*GOAL OF THE EXERCISE*
The line containing "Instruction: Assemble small", plus every line that follows it to the end of the listing below, is what you transcribe exactly; omit all pictures.

(DATA RECORDS begins)

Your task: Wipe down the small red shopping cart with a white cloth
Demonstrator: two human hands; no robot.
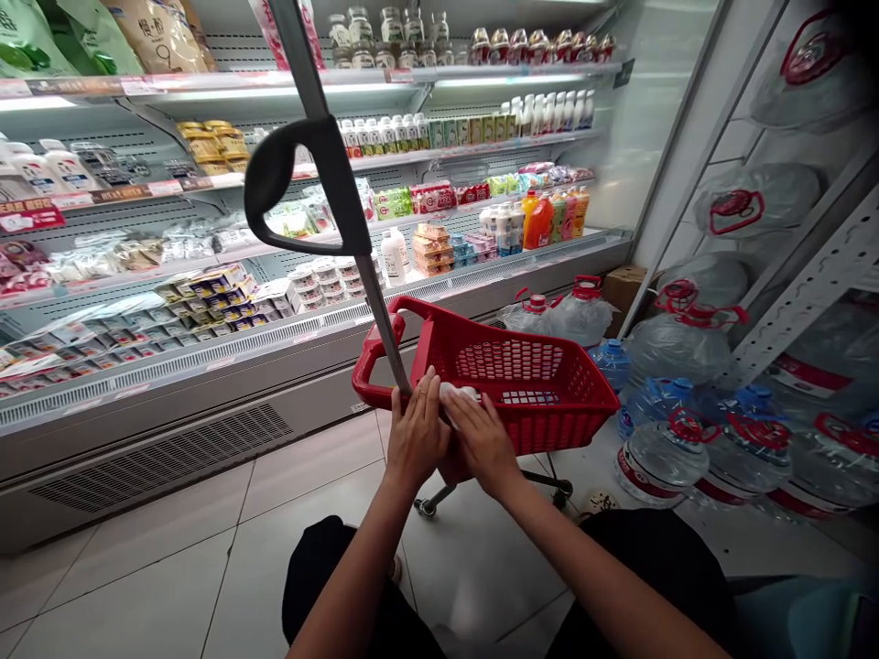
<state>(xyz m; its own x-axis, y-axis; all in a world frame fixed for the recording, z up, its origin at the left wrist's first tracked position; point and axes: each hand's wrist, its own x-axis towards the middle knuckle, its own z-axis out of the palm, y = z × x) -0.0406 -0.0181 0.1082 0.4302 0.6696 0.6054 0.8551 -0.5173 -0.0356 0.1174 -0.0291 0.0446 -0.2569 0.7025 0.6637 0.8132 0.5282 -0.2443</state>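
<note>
A red wheeled shopping basket (542, 403) stands on the tiled floor in front of me. Its grey pull rod with a black grip (302, 178) rises up and to the left. My left hand (416, 435) rests on the basket's near rim at the foot of the rod, fingers together and curled over the edge. My right hand (481, 439) lies beside it on the same rim, pressing on a small white thing (459, 394) that I cannot make out. The basket's inside looks bare apart from that.
An open chilled display case (206, 357) with shelves of dairy, bottles and packs runs along the left and back. Large water jugs (663, 458) with red handles crowd the floor and rack on the right. My knees in dark trousers are at the bottom.
</note>
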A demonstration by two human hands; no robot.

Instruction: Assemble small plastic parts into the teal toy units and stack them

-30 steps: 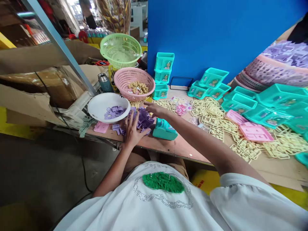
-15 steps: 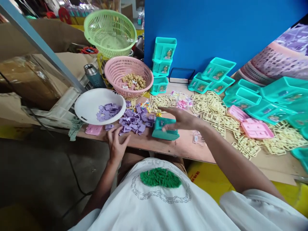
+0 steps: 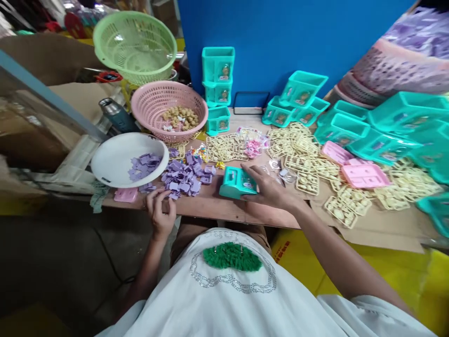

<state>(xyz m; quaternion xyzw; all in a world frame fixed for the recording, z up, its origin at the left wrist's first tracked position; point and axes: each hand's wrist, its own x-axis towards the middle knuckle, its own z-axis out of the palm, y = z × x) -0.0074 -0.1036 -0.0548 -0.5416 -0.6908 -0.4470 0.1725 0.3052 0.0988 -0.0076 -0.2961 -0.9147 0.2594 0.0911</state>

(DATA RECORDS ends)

*EXERCISE SOLUTION*
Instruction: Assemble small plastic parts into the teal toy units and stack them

-30 steps: 
-15 steps: 
+0 steps: 

<state>(xyz m; quaternion xyzw; all in a world frame fixed for the recording, z up, its origin at the left wrist's first tracked position; point and axes: each hand's wrist, its own x-axis towards the middle knuckle, its own z-axis out of the palm, y = z × x) -0.0074 -0.1036 -0.0548 -0.5416 -0.6908 -0.4470 0.1725 0.3052 0.0988 -0.0076 -0.2961 -0.9147 0.2594 0.0911</state>

The answer has nothing more to it.